The half day-long effort to justify keeping the federal government in the mortgage business was disappointing, to say the least. Rather than honestly addressing the challenge of transitioning out of a home mortgage market backed by the federal government, the Obama administration seems perfectly content with the status quo; a status quo that hides the financial costs from the American taxpayers.
Considering how costly the bailout of Fannie and Freddie has been, it is understandable why Democrats would not want it on budget and counted toward the debt limit. So far the tab left for the American taxpayer to pick-up for the failure of the GSEs stands close to $150 billion. The Congressional Budget Office (CBO) estimates that the final tally will surpass $389 billion when all is said and done.
We believe taxpayers want to know the truth about how much the Obama administration’s disastrous support for the GSEs costs them, and they want the federal government out of the business of guaranteeing and subsidizing home mortgages all together.
That is why we have introduced and cosponsored H.R.4653, the Accurate Accounting of Fannie Mae and Freddie Mac Act, and H.R. 4889, the GSE Bailout Elimination and Taxpayer Protection Act.
The Accurate Accounting of Fannie Mae and Freddie Mac Act would finally peel back the curtain to shed light on the financial makeup of the GSEs by moving them both “on budget.”
Put simply, this would require that taxpayers receive a detailed record of their financial exposure to the failed mortgage giants, something they have yet to see under this administration.
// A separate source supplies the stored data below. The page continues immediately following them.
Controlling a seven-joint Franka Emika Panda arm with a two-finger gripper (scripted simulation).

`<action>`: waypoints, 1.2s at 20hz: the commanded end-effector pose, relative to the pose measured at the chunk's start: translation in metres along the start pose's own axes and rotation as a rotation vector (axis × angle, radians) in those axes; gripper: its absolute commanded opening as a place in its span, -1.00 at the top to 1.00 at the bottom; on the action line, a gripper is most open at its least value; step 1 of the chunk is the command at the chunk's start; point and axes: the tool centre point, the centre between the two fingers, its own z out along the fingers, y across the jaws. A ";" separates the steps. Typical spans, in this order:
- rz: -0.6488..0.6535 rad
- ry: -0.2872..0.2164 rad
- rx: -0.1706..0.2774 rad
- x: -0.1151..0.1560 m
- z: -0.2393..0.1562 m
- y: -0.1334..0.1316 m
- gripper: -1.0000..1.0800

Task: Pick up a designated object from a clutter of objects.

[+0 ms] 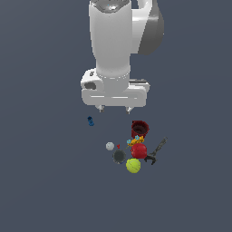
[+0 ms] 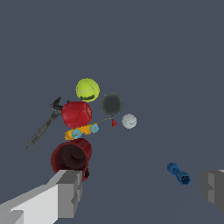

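Stretching flat and bare in every direction, the dark blue-grey desk [image 1: 41,181] fills both views, with no walls or room visible beyond it. The white arm hangs above it with the jaws [image 1: 114,108] spread wide, holding nothing, well above the objects.

The apple [image 1: 139,151] sits on the desk in the middle of the clutter, below the jaws and off toward the exterior view's right, clear of both fingertips [image 1: 100,108]. Closest to the jaws in that group is the dark red cup [image 1: 140,129], lying on its side in the wrist view with its mouth facing the camera, just in front of one fingertip. Between cup and apple lies an orange-blue toy [image 1: 134,141], touching or nearly touching the apple. A tennis ball [image 1: 133,166] rests just beyond the apple on its far side from the jaws. A black wrench [image 1: 156,152] lies at an angle beside the apple; a grey disc [image 1: 119,156] sits on the apple's other side, with a tiny red cone [image 2: 113,123] and a small grey ball [image 1: 110,146] near it. A blue piece [image 1: 90,121] lies alone, well apart from the cluster, near the other fingertip
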 end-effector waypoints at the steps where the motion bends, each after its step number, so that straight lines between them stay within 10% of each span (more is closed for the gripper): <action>1: -0.014 -0.002 -0.006 0.007 0.015 -0.009 -0.92; 24: -0.160 -0.015 -0.022 0.041 0.182 -0.115 -0.92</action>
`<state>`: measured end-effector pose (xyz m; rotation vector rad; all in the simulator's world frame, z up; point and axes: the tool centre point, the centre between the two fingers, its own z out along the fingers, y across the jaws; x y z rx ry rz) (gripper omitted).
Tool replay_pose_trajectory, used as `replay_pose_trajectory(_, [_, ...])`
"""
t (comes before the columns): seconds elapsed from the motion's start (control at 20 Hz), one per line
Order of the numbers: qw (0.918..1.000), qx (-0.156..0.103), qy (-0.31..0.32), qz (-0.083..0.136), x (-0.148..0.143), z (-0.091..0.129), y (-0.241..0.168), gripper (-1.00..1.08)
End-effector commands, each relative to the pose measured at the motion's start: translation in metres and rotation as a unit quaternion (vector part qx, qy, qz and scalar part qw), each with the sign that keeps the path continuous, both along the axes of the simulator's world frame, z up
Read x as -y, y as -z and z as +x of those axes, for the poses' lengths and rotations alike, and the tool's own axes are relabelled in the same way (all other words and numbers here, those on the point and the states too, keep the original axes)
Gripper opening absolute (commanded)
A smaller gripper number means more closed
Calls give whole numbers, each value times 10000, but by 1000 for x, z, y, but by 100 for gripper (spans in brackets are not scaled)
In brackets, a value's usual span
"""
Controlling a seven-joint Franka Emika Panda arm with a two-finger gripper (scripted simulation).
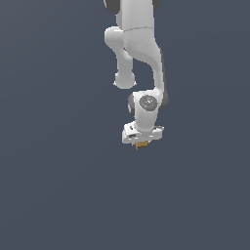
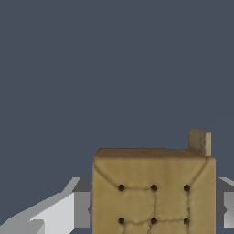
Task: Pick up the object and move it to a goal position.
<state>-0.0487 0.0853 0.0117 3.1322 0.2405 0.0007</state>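
Observation:
The object (image 2: 153, 192) is a tan-brown block with several dark spots on its face and a small tab at one corner. In the wrist view it fills the space between my white-grey fingers (image 2: 68, 212), which press on both of its sides. In the exterior view the object (image 1: 142, 144) shows only as a tiny tan patch under the white hand of my gripper (image 1: 142, 142), which hangs from the arm near the picture's middle. The gripper is shut on the object. The fingertips themselves are hidden by the hand in the exterior view.
A flat, uniform dark blue-grey ground (image 1: 58, 185) fills both views around the arm. The white arm (image 1: 139, 44) reaches down from the top edge of the exterior view.

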Motion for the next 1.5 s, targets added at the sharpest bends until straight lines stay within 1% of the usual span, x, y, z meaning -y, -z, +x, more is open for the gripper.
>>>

Here’s how it works. It would compel the Office of Management and Budget (OMB) to account for the current actual losses plus all the projected future losses of the GSE’s – the same way the nonpartisan CBO currently does.
Also, the legislation would subject the GSE’s debt to the statutory debt limit – an increase of about $1.5 trillion on top of the current $14.3 trillion debt. For Democrats expecting a tough election in November, no wonder they want to keep these costs hidden from taxpayers.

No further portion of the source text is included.